Mir war nicht aufgefallen, dass er hinter mir stand. Der Kaffee war offensichtlich fertig, denn er hielt mir eine Tasse entgegen.
“Nein”, log ich. “Aber unglücklicherweise kann ich am Freitag doch nicht mit dir zu Abend essen.”
“Es ist doch alles in Ordnung, oder?”
“Ja, sicher.” Wie ich es schaffte, wusste ich später nicht mehr – aber ich lächelte ihn mit einem Oscar-verdächtigen Blick an.
Brad ging kurze Zeit später. Wenn er etwas ahnte, so hatte er es sich nicht anmerken lassen. Ich nahm mir vor, noch ein oder zwei Stunden verstreichen zu lassen, um ihn dann anzurufen und die Beziehung zu beenden. Ich wusste, dass es feige war, auf diese Art und Weise Schluss zu machen. Doch ich hatte nicht die Kraft, mit ihm zu diskutieren. Es hatte keinen Sinn, Hoffnung aufrechtzuerhalten, wo es keine gab. Das Leben war der beste Lehrmeister.

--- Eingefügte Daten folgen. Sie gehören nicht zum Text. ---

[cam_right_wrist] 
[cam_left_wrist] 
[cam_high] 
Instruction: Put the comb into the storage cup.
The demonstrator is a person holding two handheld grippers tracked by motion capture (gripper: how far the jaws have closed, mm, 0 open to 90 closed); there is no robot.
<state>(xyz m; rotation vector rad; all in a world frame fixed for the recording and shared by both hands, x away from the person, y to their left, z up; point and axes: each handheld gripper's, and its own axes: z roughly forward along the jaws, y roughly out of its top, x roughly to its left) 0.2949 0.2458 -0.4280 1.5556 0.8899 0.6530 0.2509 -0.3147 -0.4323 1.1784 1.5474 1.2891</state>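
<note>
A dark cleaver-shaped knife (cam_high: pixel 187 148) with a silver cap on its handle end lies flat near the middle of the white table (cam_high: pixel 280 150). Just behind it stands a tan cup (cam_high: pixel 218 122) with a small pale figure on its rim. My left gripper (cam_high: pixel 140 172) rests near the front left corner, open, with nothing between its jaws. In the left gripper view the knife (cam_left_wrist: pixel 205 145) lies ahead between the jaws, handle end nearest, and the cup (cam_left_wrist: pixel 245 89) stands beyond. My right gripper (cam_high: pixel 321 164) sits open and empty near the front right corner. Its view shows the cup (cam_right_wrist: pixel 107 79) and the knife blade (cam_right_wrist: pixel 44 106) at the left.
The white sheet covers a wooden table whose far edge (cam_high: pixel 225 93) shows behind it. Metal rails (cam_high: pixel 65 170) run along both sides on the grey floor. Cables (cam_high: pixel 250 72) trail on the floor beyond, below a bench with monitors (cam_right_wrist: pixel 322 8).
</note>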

Ich würde es Brad leicht machen und ihm so eine Menge Ärger ersparen.
Gerade zu dem Zeitpunkt, als ich zu glauben begann, dass ich eine echte Chance im Leben bekam, wurde sie mir entrissen – schon wieder. Ich wusste, was nun folgen würde, hatte es bereits erlebt. Die Bluttests würden zurückgeschickt werden und Fragen offenlassen. Es würden weitere Untersuchungen und noch mehr Tests gemacht, die auch einen Krankenhausaufenthalt erfordern würden.

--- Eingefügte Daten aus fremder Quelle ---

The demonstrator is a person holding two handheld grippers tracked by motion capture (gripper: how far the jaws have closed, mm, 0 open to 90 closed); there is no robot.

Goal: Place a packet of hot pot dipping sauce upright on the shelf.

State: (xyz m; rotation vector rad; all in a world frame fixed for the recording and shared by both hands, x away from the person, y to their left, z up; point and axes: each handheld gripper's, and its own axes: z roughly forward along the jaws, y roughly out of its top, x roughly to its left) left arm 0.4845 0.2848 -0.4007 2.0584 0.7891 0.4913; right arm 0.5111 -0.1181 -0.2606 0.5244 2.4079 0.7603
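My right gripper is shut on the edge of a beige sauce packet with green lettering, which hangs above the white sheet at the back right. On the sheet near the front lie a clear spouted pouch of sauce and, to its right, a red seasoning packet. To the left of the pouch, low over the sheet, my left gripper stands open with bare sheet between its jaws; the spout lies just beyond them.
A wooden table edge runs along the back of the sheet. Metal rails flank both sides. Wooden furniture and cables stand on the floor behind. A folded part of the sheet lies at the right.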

Danach würde ein missmutig dreinblickender Dr. Wilson mir die Diagnose mitteilen und meine Hand drücken, bevor er das Untersuchungszimmer verließ.
Schon immer hatte ich mich gefragt, was diese kleine Geste zu bedeuten hatte. Zuerst dachte ich, er wollte mir Mut machen, wollte mich ermuntern, mein Bestes zu geben und zu kämpfen. Doch mittlerweile wusste ich es besser. Es war seine Art, mir zu zeigen, wie leid es ihm tat. Er war auch nur ein Mensch und konnte keine Wunder vollbringen.
Sobald es ging, würde ich die Verbindung zu Brad abbrechen. Eines Tages würde er meinen Entschluss verstehen – und wenn er mir auch im Augenblick nicht dankbar sein konnte, würde er es doch später sein.